Input data:
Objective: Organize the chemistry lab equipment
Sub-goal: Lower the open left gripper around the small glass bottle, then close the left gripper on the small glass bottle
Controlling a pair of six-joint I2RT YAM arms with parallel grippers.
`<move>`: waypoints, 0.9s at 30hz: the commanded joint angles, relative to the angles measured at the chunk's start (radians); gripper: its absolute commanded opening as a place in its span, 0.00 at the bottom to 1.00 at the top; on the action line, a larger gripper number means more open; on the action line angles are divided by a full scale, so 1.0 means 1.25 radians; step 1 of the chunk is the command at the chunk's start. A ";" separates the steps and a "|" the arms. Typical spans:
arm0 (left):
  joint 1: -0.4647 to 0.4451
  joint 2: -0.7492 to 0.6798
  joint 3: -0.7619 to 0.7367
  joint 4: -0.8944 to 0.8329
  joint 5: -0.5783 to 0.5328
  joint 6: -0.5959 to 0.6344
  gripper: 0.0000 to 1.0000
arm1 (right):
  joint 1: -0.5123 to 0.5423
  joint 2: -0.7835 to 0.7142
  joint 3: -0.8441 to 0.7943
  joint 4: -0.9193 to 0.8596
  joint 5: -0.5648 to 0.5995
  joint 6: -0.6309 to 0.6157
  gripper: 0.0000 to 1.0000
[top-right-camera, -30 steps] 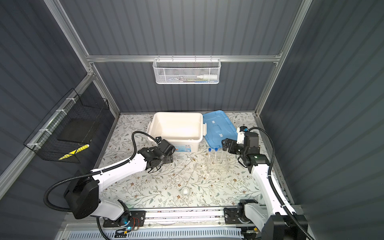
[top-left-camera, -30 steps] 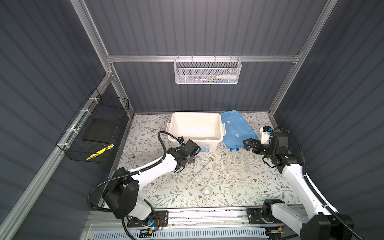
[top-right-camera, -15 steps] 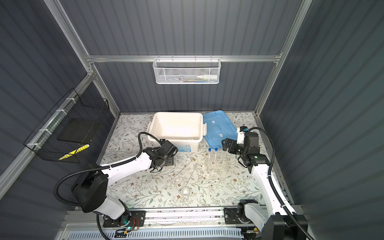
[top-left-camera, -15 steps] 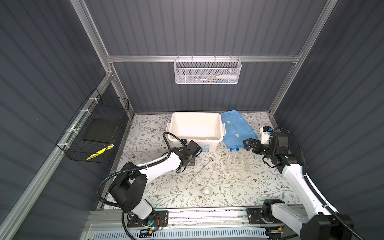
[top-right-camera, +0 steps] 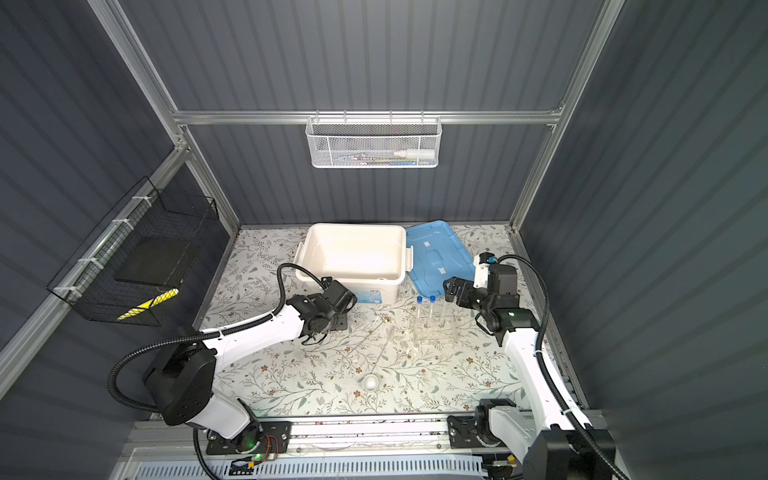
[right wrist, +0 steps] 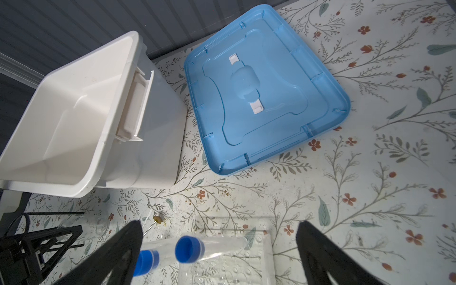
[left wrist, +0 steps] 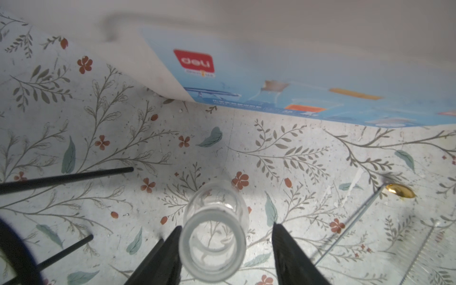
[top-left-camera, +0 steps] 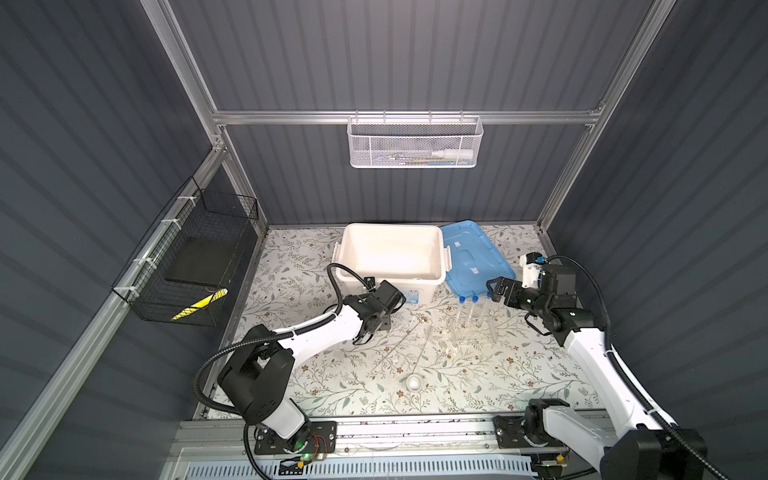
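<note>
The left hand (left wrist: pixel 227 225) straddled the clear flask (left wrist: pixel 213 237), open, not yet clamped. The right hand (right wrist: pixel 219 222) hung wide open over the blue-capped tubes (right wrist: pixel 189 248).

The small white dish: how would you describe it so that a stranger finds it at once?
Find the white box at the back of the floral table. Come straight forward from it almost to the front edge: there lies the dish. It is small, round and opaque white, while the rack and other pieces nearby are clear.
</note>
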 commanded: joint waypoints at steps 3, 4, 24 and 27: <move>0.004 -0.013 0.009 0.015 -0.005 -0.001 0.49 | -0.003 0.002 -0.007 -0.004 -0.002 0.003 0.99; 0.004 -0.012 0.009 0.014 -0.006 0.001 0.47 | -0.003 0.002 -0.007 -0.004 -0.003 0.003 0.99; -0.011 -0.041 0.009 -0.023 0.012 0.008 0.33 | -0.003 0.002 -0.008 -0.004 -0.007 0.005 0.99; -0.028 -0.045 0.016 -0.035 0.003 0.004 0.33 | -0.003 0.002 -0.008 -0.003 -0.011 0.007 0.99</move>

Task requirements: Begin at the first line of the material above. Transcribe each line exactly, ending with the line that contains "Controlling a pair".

Exercise solution:
Objective: Organize the chemistry lab equipment
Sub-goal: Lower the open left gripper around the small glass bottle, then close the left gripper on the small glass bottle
Controlling a pair of six-joint I2RT YAM arms with parallel grippers.

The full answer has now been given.